Menurutnya, ada sejumlah faktor yang mempengaruhi cadangan devisa Indonesia pada Mei 2022, misalnya larangan ekspor CPO yang sempat diberlakukan oleh pemerintah dan masuknya musim pembagian dividen pada periode tersebut.
Di samping itu, pasokan valas di dalam negeri juga menurun dikarenakan impor yang mulai meningkat sejalan dengan semakin kuatnya pemulihan ekonomi domestik, serta permintaan valas yang meningkat pada musim liburan.
“Sementara itu, pada pasar SBN [Surat Berharga Negara] juga masih tercatat net outflows,” katanya kepada Bisnis, Minggu (5/6/2022).
Faisal mengatakan ada potensi cadangan devisa Indonesia akan meningkat di masa depan.

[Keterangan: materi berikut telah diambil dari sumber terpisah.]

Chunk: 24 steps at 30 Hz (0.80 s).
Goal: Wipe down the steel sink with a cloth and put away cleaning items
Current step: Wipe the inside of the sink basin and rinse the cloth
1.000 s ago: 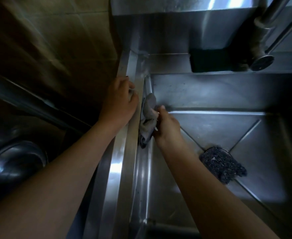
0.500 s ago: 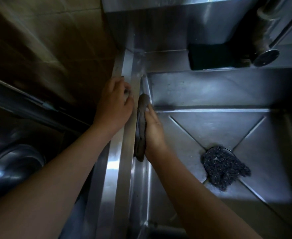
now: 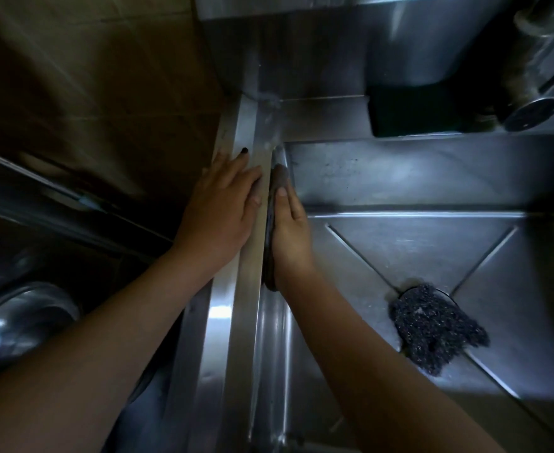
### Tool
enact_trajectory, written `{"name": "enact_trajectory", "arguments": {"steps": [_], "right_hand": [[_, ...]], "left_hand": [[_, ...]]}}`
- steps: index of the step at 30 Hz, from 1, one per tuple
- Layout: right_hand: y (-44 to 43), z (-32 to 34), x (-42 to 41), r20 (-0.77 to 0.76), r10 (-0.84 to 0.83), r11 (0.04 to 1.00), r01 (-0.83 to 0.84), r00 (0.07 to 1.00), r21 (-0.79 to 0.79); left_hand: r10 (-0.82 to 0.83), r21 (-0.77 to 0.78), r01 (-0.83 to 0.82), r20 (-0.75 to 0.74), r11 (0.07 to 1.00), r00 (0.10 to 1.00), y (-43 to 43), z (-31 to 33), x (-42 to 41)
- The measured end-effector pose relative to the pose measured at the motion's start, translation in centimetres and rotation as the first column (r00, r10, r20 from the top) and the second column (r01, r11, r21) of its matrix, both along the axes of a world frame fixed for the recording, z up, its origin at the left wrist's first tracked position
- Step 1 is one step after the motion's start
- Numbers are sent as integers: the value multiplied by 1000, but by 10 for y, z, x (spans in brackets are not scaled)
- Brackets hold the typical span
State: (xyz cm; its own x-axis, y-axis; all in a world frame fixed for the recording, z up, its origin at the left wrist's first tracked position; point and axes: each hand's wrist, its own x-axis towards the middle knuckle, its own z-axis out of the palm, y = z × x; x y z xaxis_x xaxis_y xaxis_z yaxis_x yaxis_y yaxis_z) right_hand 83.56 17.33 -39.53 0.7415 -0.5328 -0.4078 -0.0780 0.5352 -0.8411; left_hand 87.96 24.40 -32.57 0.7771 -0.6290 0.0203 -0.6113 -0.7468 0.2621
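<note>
Risk: soft grey cloth (image 3: 280, 178) slips down shiny steel sink (image 3: 399, 178) | right hand (image 3: 290, 237) flat, only pressing | left hand (image 3: 220, 210) flat on rim

Views: one. Head camera — wide-angle, worn above the steel sink (image 3: 249, 289), facing forward and steeply down. Range: close; both forearms (image 3: 383, 371) enter from the bottom edge and fill the lower frame. Near centre, the right hand (image 3: 290, 237) flat on the cloth (image 3: 280, 178); left hand (image 3: 220, 207) just left of that grip, scouring pad (image 3: 432, 328) lower right of it, tap (image 3: 530, 103) far upper right at the frame corner — partly cut off.
</note>
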Motion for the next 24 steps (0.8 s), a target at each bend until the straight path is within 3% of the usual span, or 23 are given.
{"name": "enact_trajectory", "arguments": {"steps": [6, 19, 24], "right_hand": [[-8, -22, 20, -43, 3, 999, -1, 999, 46], [17, -33, -20, -99, 52, 999, -52, 994, 12], [16, -11, -21, 18, 59, 998, -59, 998, -7]], "left_hand": [[-19, 130, 13, 38, 991, 999, -3, -3, 2], [-22, 153, 16, 35, 988, 999, -3, -3, 2], [2, 116, -3, 11, 993, 1000, -3, -2, 0]]}}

Selain didorong oleh penerbitan Samurai bonds oleh pemerintah, kenaikan cadangan devisa juga dipengaruhi oleh pelarangan ekspor CPO yang sudah dicabut sejak beberapa waktu lalu.
Namun demikian, dia mengingatkan faktor yang masih perlu diantisipasi adalah masih tingginya tekanan ekonomi dari sisi eksternal.
Baca Juga
“Saya melihat jika Indonesia mampu tumbuh cukup tinggi secara konsisten pada setiap kuartal atau dengan kata lain akselerasi pemulihan benar-benar berlangsung, ini bisa jadi momentum untuk inflow kembali,” imbuhnya.
Pada kesempatan berbeda, Ekonom Makroekonomi dan Pasar Keuangan LPEM FEB UI Teuku Riefky memperkirakan posisi cadangan devisa pada Mei 2022 akan turun ke kisaran US$134 miliar.
“Cadangan devisa di Mei 2022 akan turun sedikit di kisaran US$134 miliar dengan nilai tukar rupiah bergerak di kisaran Rp14.450-Rp14.480 per dolar Amerika Serikat,” katanya.
Dia menyampaikan penurunan posisi cadangan devisa pada periode tersebut terjadi seiring dengan daya beli masyarakat yang mulai kembali pulih. Faktor lainnya, yaitu kebutuhan impor yang meningkat.
Adapun, pada April 2022, posisi cadangan devisa tercatat turun menjadi sebesar US$135,7 miliar, dari posisi bulan sebelumnya sebesar US$139,1 miliar. Penurunan ini dipengaruhi oleh kebutuhan pembayaran utang luar negeri pemerintah dan antisipasi kebutuhan likuiditas valas sejalan dengan meningkatnya aktivitas perekonomian.